Eleutherodactylus rhodesi
- Conservation status: Critically Endangered (IUCN 3.1)

Scientific classification
- Kingdom: Animalia
- Phylum: Chordata
- Class: Amphibia
- Order: Anura
- Family: Eleutherodactylidae
- Genus: Eleutherodactylus
- Subgenus: Euhyas
- Species: E. rhodesi
- Binomial name: Eleutherodactylus rhodesi Schwartz, 1980
- Synonyms: Euhyas rhodesi (Schwartz, 1980)

= Eleutherodactylus rhodesi =

- Genus: Eleutherodactylus
- Species: rhodesi
- Authority: Schwartz, 1980
- Conservation status: CR
- Synonyms: Euhyas rhodesi (Schwartz, 1980)

Species of frog

Eleutherodactylus rhodesi (common name: Rhodes' robber frog) is a species of frog in the family Eleutherodactylidae. It is endemic to Haiti, where it is only known from the area of its type locality on northeastern base of the Presqu'ile du Nord-Ouest, near Port-de-Paix, Nord-Ouest department.

==Etymology==
The specific name rhodesi honors S. Craig Rhodes, one of the companions of Albert Schwartz when he was collecting near Port-de-Paix.

==Description==
The type series consists of three juveniles measuring 12–20 mm, an adult male measuring 26 mm, and two adult females measuring 23 and 30 mm in snout–vent length. The snout is truncate. The tympanum is visible. The fingers and toes have no webbing and lack discs. Skin is smooth. The dorsum is olive, overlaid with dark gray to black markings. The concealed surfaces are pale gray with black bars. The iris is bronze above and brownish red below.

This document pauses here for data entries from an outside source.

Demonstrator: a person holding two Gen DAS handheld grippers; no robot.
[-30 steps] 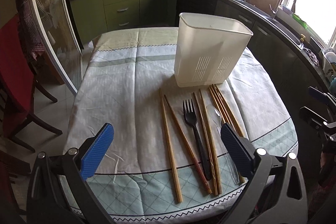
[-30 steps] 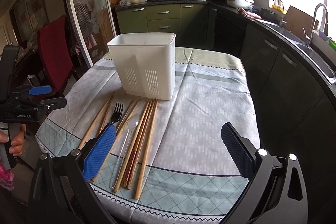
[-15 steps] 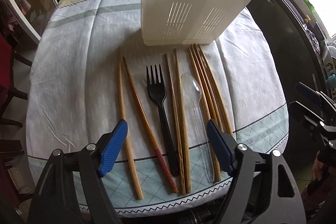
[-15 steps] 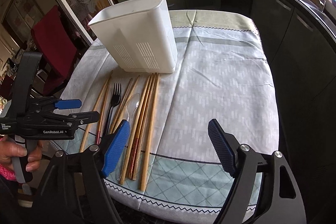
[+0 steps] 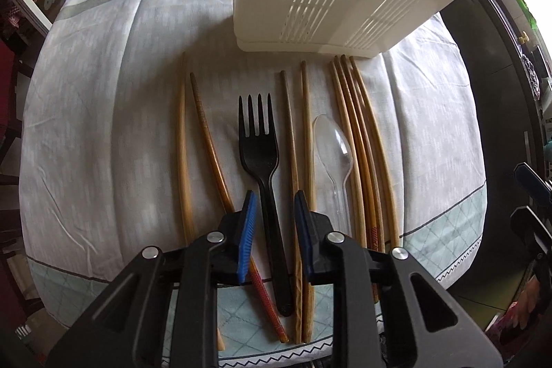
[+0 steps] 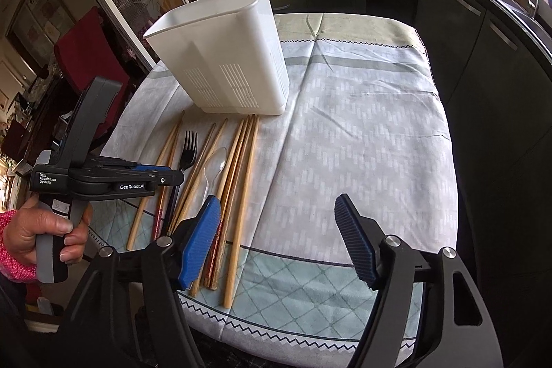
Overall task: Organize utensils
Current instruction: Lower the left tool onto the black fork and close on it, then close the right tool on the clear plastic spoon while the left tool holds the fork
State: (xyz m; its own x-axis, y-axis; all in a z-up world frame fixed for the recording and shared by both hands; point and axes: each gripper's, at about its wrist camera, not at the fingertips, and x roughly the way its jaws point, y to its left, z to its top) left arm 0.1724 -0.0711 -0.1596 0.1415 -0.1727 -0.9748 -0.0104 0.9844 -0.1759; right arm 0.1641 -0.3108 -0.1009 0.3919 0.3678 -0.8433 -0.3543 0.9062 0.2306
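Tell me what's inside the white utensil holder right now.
From the right wrist view, only bare white walls show inside the utensil holder near its rim. Its bottom is hidden by the front wall, so I cannot tell whether anything lies there.

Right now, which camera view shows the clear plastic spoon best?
The left wrist view shows the spoon best: it lies whole on the tablecloth, bowl and handle both in sight, right of the black fork. In the right wrist view the spoon is smaller, faint against the chopsticks, and its handle end runs behind the right gripper.
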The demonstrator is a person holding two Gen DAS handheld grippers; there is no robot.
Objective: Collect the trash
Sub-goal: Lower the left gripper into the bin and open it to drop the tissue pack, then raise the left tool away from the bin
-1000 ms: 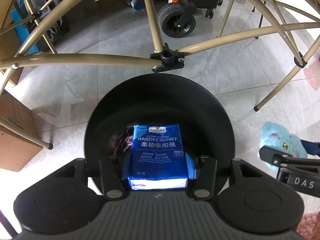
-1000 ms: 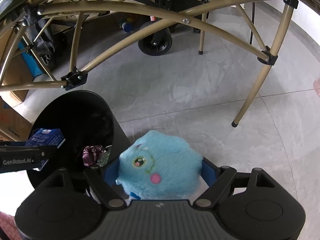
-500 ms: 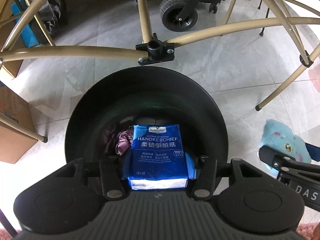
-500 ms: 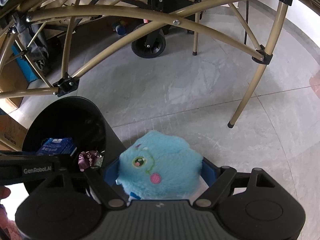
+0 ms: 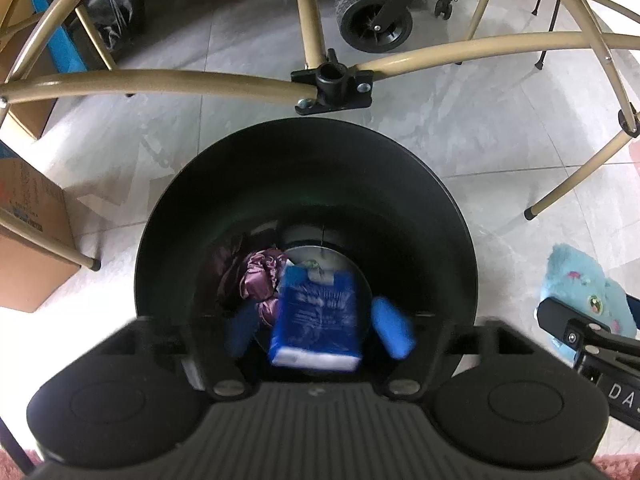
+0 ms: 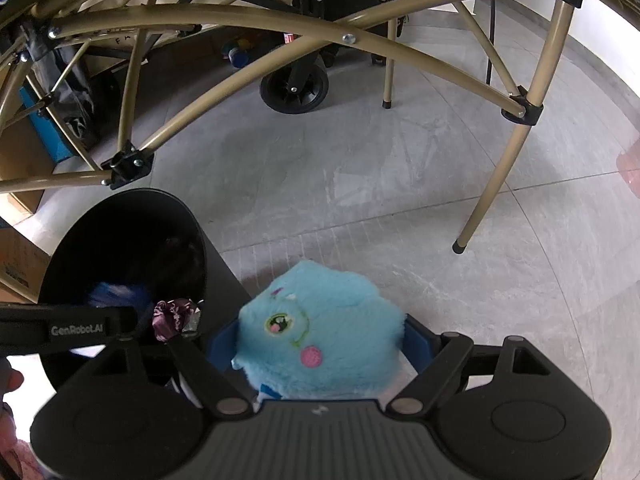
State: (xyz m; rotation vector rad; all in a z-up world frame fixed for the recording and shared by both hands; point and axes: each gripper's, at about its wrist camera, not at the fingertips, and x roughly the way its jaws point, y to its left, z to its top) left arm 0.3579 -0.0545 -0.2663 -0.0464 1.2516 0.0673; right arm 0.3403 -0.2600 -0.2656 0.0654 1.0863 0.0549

==Habitat and conservation==
Eleutherodactylus rhodesi have been found in leaf-litter and under rocks in forest at around 30 m above sea level. Most types were found under trash in a mesic Musa grove. The species is moderately common in suitable habitat, but its known range is very restricted. Habitat loss caused by logging and agriculture is the main threat to this species.